Only the pictures are to be left out; return the rest of the data exactly as it stands.
*** Material provided Section Begins ***
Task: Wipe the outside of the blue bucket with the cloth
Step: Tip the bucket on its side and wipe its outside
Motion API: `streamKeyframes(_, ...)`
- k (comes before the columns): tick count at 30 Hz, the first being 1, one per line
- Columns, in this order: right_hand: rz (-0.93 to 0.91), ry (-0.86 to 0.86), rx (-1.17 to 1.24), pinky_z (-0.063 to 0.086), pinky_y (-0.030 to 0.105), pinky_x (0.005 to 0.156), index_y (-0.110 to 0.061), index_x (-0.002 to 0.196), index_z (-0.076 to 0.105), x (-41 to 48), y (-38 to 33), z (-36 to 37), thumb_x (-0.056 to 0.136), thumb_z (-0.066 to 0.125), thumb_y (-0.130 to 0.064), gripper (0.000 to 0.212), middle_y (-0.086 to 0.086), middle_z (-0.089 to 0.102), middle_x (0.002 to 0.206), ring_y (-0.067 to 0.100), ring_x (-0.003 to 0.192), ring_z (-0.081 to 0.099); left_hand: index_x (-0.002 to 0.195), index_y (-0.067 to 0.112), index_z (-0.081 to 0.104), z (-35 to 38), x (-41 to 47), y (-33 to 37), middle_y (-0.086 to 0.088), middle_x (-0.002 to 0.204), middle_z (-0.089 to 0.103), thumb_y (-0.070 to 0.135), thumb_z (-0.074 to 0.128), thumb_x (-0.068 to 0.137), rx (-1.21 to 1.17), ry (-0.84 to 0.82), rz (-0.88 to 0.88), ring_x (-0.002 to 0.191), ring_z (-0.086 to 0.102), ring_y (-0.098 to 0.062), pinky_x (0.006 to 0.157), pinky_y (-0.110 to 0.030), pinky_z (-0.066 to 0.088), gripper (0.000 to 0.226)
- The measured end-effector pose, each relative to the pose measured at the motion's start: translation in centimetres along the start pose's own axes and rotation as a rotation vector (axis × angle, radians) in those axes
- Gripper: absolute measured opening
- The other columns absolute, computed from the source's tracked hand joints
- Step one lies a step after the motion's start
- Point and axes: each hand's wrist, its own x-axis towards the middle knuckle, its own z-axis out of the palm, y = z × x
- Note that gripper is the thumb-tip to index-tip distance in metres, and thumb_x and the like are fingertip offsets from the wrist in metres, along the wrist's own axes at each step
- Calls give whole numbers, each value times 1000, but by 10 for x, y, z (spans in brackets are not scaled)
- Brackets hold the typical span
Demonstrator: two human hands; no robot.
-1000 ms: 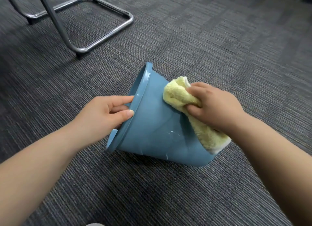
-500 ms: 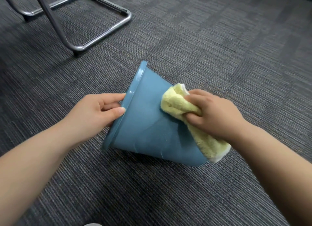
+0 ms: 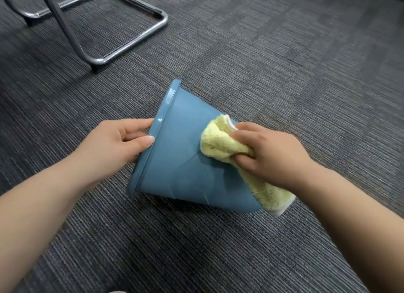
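- Head view: the blue bucket [image 3: 181,168] lies on its side on the grey carpet [image 3: 284,63], rim toward the left and base toward the right, with a metal chair frame [image 3: 113,28] well beyond the rim.
- The left hand [image 3: 118,146] is clamped on the bucket's rim, thumb on the outer edge and fingers curled inside the mouth.
- The right hand [image 3: 271,155] is closed around the yellow cloth [image 3: 220,144], pressing a bunched part against the bucket's upper wall near the base; a loose tail hangs past the base.
- Judged step: wiping the side wall.
- To do it well: keep the rim pinned so the bucket cannot roll, flatten the cloth for wider contact, stroke from base to rim, then turn the bucket to reach the wall facing the carpet.
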Motion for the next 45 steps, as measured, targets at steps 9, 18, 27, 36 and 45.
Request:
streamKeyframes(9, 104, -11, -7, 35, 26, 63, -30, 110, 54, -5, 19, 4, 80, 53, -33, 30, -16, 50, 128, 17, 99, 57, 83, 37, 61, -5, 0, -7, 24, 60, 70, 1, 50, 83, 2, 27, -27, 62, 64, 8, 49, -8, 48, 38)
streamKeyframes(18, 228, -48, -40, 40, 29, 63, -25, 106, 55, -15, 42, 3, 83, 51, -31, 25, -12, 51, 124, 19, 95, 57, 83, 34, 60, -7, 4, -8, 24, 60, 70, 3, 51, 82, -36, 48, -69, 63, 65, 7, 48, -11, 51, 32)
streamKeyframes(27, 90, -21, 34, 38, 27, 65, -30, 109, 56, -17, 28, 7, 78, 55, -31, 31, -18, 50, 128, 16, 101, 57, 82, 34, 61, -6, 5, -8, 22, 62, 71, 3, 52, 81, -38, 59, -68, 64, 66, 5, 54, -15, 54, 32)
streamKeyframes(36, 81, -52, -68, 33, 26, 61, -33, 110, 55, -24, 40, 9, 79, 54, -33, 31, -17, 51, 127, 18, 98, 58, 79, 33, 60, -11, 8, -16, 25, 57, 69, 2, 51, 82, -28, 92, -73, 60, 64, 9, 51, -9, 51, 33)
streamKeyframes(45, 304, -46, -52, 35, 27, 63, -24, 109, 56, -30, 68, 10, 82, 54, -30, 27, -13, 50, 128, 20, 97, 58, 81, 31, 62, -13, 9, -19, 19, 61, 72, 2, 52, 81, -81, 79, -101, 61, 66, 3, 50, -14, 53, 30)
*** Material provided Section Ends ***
▸ **Task answer**
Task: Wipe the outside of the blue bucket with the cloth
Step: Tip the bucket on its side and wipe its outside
Motion API: `streamKeyframes(_, ...)`
- k (comes before the columns): tick count at 30 Hz, the first being 1, one per line
- Columns, in this order: right_hand: rz (-0.93 to 0.91), ry (-0.86 to 0.86), rx (-1.17 to 1.24), pinky_z (-0.063 to 0.086), pinky_y (-0.030 to 0.105), pinky_x (0.005 to 0.156), index_y (-0.110 to 0.061), index_x (-0.002 to 0.196), index_z (-0.076 to 0.105), x (-41 to 48), y (-38 to 33), z (-36 to 37), thumb_x (-0.056 to 0.136), thumb_z (-0.066 to 0.125), thumb_y (-0.130 to 0.064), gripper (0.000 to 0.212), middle_y (-0.086 to 0.086), middle_z (-0.089 to 0.102), middle_x (0.002 to 0.206), ring_y (-0.067 to 0.100), ring_x (-0.003 to 0.192), ring_z (-0.081 to 0.099); left_hand: index_x (-0.002 to 0.195), index_y (-0.067 to 0.112), index_z (-0.081 to 0.104), z (-35 to 38), x (-41 to 47), y (-33 to 37), middle_y (-0.086 to 0.088), middle_x (-0.002 to 0.204), middle_z (-0.089 to 0.103), thumb_y (-0.070 to 0.135), thumb_z (-0.074 to 0.128), thumb_x (-0.068 to 0.137), rx (-1.21 to 1.17), ry (-0.84 to 0.82), rz (-0.88 to 0.88), ring_x (-0.002 to 0.191), ring_z (-0.086 to 0.102), ring_y (-0.098 to 0.062), pinky_x (0.006 to 0.157), pinky_y (-0.110 to 0.030), pinky_z (-0.066 to 0.088), gripper (0.000 to 0.226)
- The measured end-effector pose, each relative to the pose measured at the motion's start: translation in centimetres along the start pose's own axes and rotation as a rotation vector (axis × angle, radians) in those axes
- Gripper: absolute measured opening
- The other columns absolute, computed from the source's tracked hand joints
- Step one lies a step after the motion's start
- Point and axes: each hand's wrist, its own x-axis towards the middle knuckle, its own z-axis out of the palm, y = z × x
- Note that gripper is the thumb-tip to index-tip distance in metres, and thumb_x and the like are fingertip offsets from the wrist in metres, along the wrist's own axes at each step
- Calls give whole numbers, each value times 1000, but by 10 for x, y, z (spans in brackets are not scaled)
- Brackets hold the typical span
Demonstrator: two human hands; no robot.
-1000 ms: 
-500 ms: 
+0 ms: 
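- Head view: the blue bucket [image 3: 181,168] lies on its side on the grey carpet [image 3: 284,63], rim toward the left and base toward the right, with a metal chair frame [image 3: 113,28] well beyond the rim.
- The left hand [image 3: 118,146] is clamped on the bucket's rim, thumb on the outer edge and fingers curled inside the mouth.
- The right hand [image 3: 271,155] is closed around the yellow cloth [image 3: 220,144], pressing a bunched part against the bucket's upper wall near the base; a loose tail hangs past the base.
- Judged step: wiping the side wall.
- To do it well: keep the rim pinned so the bucket cannot roll, flatten the cloth for wider contact, stroke from base to rim, then turn the bucket to reach the wall facing the carpet.
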Motion for the next 45 steps, as measured, targets at steps 9, 18, 27, 36 and 45.
Request:
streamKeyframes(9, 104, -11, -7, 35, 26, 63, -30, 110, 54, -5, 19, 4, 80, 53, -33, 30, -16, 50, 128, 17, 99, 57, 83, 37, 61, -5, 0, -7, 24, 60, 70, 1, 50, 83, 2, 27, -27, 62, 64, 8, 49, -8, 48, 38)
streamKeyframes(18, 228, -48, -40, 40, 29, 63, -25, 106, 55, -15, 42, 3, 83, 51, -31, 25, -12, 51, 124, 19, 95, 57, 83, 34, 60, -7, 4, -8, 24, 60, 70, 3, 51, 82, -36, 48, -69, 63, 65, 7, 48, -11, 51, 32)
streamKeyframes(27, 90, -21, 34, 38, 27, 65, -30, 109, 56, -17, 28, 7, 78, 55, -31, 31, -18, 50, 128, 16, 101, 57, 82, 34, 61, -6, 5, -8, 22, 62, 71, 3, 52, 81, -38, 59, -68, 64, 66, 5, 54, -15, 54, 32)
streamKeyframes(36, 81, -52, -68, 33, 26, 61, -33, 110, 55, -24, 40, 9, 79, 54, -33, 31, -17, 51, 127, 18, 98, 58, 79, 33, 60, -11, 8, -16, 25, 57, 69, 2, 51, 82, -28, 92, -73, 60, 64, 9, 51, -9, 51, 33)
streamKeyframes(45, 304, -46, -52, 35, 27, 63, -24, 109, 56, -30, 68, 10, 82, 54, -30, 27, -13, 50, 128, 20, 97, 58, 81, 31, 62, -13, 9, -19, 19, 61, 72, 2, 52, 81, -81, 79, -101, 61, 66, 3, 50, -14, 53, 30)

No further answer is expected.